Although Michigan and U.S. economic indicators fell in the second quarter, a new report says it could have been worse if not for swift federal action.
The second quarter of 2020 began with many businesses reeling from the shutdown of the global economy caused by the COVID-19 pandemic. However, the U.S. government and Federal Reserve rushed to enact legislation and policies to soften some of the worst impacts of the crisis.
By quarter’s end, the national Q2 2020 Citizens Business Conditions Index, a quarterly report published by Citizens Commercial Banking, showed a slight decline in the index, from 60.8 in Q1 to 60.3 in Q2.
The Michigan index, compiled by Citizens Bank, dropped from 54.5 in Q1 to 52.5 in Q2. However, Q2’s number still was better than Q4 2019, which was 51.7.
The Citizens Business Conditions Index is created using data about business production and employment gathered from private and public companies. That data includes revenue, manufacturing volumes, supply chain service, wages and Citizens’ proprietary data.
An index greater than 50 indicates an expansionary trend.
Most of the following underlying components improved or held steady during the second quarter:
- The Manufacturing and Non-Manufacturing Purchasing Managers’ Indices (PMI) from the Institute of Supply Management (ISM) were up for the quarter after a steep drop-off in April, as many businesses reopened in May or June. Some of the uptick in manufacturing can be attributed to manufacturers repurposing their operations to meet demand for pandemic-related products.
- Employment decreased overall during the second quarter, but wage growth ticked up, as the pandemic tended to result in the loss of lower-wage jobs.
- Proprietary measures of business activity among Citizens Commercial Banking’s more than 7,000 clients across the U.S. were basically flat with some sectors improving and others still languishing.
While the economic impact of the COVID-19 pandemic “clearly” pressured the underlying index components at the start of Q2, the report’s authors noted “surprising stability” in the overall economic landscape. Only one of the five underlying index measures — employment — actually worsened markedly between the ends of the first and second quarters, while the other four factors were either flat or positive between March and June readings.
Citizens said there still is considerable uncertainty about the third quarter and beyond, especially as COVID-19 cases surge in several states, but the end of the second quarter showed “marked improvement” over March and April.
Some businesses in some sectors — including leisure/entertainment and hospitality — may not survive the downturn, but according to Citizens, the overall recovery has featured more ups than downs so far.
“The pandemic-induced shutdown of the global economy was one of the most sudden drops we have ever seen in business activity and employment, but the unprecedented response by the government and the Federal Reserve was just as swift.” Tony Bedikian
“The pandemic-induced shutdown of the global economy was one of the most sudden drops we have ever seen in business activity and employment, but the unprecedented response by the government and the Federal Reserve was just as swift,” said Tony Bedikian, head of global markets for Citizens Commercial Banking.
“With that stimulus, we saw a steady turnaround in markets. There is still a lot of uncertainty — and that will likely continue until there is a vaccine — but the government and Fed acted quickly to try to soften the economic blow and help bridge companies and consumers to the other side of this crisis.”

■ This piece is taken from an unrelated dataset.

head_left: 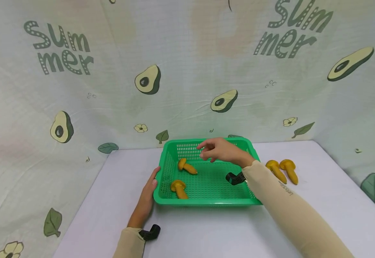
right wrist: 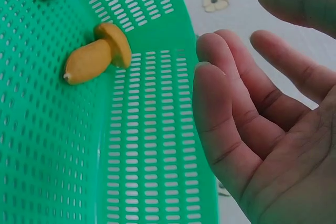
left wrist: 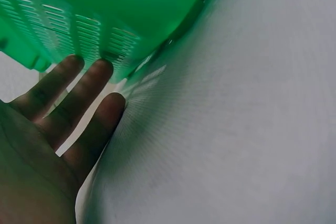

Rick Hampson, president of Citizens Bank Michigan, based in Detroit, said downward motion — the drop of two points, which is larger than most quarter-to-quarter adjustments — was to be expected in the Michigan index, but it’s still in growth territory.
“It’s positive in that sense, albeit a big drop from what was a nice level in Q1,” he said. “In Q1, there was a lot of really good momentum, Michigan companies felt good and were performing well, and it felt like there were going to be good things going forward. But then the pandemic hit, and it affected most every region; (they’re almost all) down some level. It was not surprising, but the positive is it’s not down to contraction levels.”
He said the big question ahead is whether Michigan and all other regions of the country, as businesses start coming back online, can sustain healthy levels of economic activity amid uncertainty over COVID-19’s impact on the summer and fall and whether the federal government can reach an agreement on another stimulus package.
Hampson said economists are split over how long the economic downturn will last, whether through Q3, the end of 2020 or into next year, and there’s no way to know how it will play out given the “unprecedented” nature of the pandemic and its fallout.
“There is decent optimism among our middle market and large corporate clients in general, although certain industries are going to continue to be impacted,” he said.
The national index report is available at bit.ly/Q2citizensindexreport.
The Q3 index is expected to be published in October.